=== TASK DETAILS ===
Would you please return the lines of the entries below starting at the line that has "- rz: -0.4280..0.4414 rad" and ending at the line that has "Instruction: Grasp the", both included, exactly as they are?

=== RECORDS SHOWN ===
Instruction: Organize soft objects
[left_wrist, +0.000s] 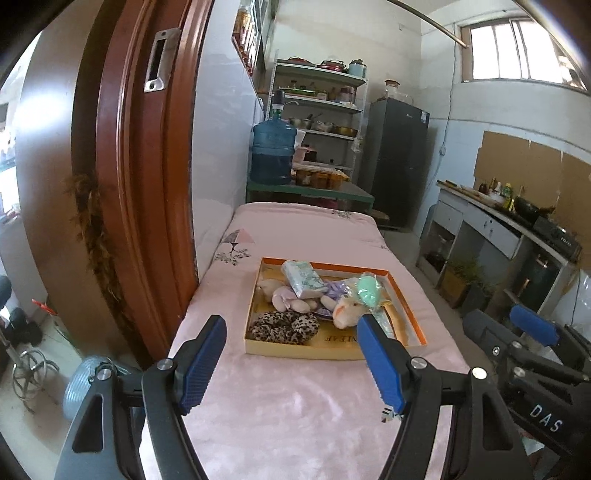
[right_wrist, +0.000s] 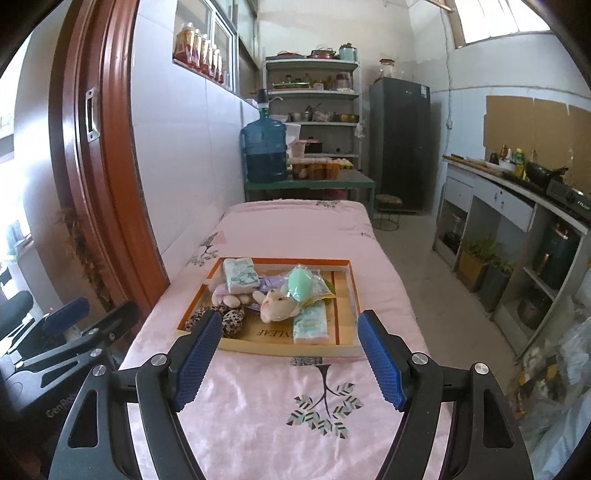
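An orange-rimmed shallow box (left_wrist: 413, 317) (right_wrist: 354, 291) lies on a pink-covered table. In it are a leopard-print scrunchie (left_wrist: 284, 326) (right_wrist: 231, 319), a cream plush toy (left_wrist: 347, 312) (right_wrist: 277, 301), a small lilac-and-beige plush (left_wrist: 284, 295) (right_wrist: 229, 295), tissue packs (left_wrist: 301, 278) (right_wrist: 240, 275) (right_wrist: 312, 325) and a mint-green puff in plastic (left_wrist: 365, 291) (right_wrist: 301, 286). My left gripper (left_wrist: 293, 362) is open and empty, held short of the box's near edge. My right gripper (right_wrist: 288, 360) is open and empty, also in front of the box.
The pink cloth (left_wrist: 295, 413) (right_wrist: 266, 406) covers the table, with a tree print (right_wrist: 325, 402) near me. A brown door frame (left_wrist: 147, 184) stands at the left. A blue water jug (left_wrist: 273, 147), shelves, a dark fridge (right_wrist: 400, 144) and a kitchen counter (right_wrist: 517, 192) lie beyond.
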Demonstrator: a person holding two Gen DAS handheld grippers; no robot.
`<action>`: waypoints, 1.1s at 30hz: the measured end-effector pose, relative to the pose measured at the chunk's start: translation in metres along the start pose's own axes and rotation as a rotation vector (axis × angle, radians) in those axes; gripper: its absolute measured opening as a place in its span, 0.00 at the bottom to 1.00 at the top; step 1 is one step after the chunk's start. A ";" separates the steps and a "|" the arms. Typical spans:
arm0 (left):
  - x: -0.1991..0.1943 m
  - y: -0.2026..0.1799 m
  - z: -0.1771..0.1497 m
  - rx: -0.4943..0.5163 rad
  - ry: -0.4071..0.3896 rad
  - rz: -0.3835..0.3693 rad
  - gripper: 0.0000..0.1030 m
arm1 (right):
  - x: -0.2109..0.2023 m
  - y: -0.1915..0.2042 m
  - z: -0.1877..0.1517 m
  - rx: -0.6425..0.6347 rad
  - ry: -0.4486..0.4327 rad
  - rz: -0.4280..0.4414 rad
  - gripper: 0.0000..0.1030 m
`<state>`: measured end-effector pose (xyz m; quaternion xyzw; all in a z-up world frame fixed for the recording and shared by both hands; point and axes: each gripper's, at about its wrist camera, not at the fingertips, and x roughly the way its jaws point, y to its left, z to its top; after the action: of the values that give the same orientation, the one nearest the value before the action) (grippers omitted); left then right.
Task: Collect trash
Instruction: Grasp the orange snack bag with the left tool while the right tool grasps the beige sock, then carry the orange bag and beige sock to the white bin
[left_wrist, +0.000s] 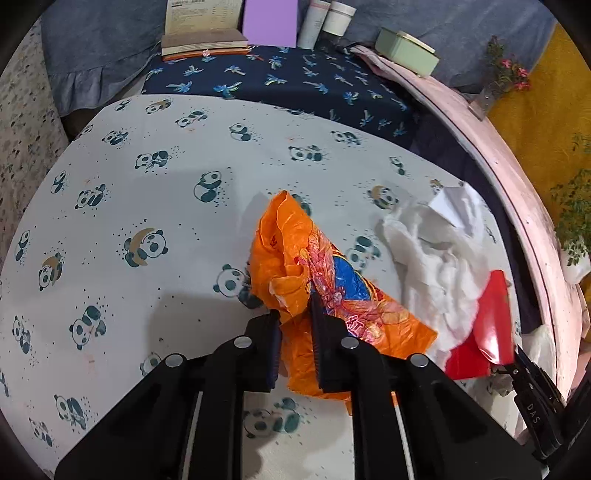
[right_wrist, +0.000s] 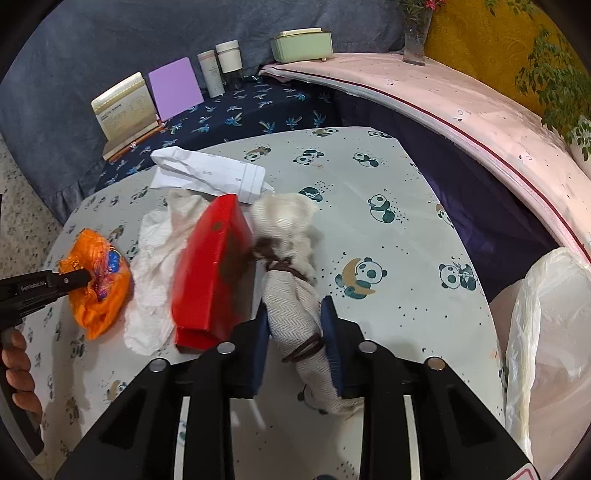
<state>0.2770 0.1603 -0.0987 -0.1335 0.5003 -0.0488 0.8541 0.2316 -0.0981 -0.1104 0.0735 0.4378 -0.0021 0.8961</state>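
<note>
An orange plastic bag (left_wrist: 314, 280) lies crumpled on the panda-print table (left_wrist: 147, 192). My left gripper (left_wrist: 295, 321) is shut on its near edge. The bag also shows in the right wrist view (right_wrist: 96, 284), with the left gripper (right_wrist: 79, 277) on it. My right gripper (right_wrist: 295, 325) is shut on a beige cloth bundle (right_wrist: 291, 295) tied with brown cord. A red box (right_wrist: 210, 273) stands beside it, tilted. White tissue (right_wrist: 151, 258) and crumpled white paper (right_wrist: 210, 173) lie behind. The red box (left_wrist: 487, 325) and tissue (left_wrist: 436, 258) also show in the left wrist view, with the right gripper's tip (left_wrist: 532, 391) at the edge.
A white-lined bin (right_wrist: 546, 332) stands off the table's right edge. A lower table with a blue palm-print cloth (right_wrist: 236, 114) holds a book (right_wrist: 125, 110), a purple card (right_wrist: 175, 88), two tubes (right_wrist: 221, 66) and a green box (right_wrist: 301, 44). A pink ledge (right_wrist: 461, 99) curves at the right.
</note>
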 end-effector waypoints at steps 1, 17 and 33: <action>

=== SOLUTION FOR THIS PROBLEM ===
  - rz: -0.4280..0.4414 rad
  - gripper: 0.0000..0.1030 m
`<state>`: measured end-effector pose (xyz m; quaternion xyzw; all in a z-up world frame fixed for the recording and shared by both hands; point and axes: each gripper's, at about its wrist camera, not at the fingertips, and x roughly the way its jaws point, y to its left, z to its top; after the action: of the values that give the same orientation, the one nearest the value before the action) (grippers omitted); left then right.
Task: Collect trash
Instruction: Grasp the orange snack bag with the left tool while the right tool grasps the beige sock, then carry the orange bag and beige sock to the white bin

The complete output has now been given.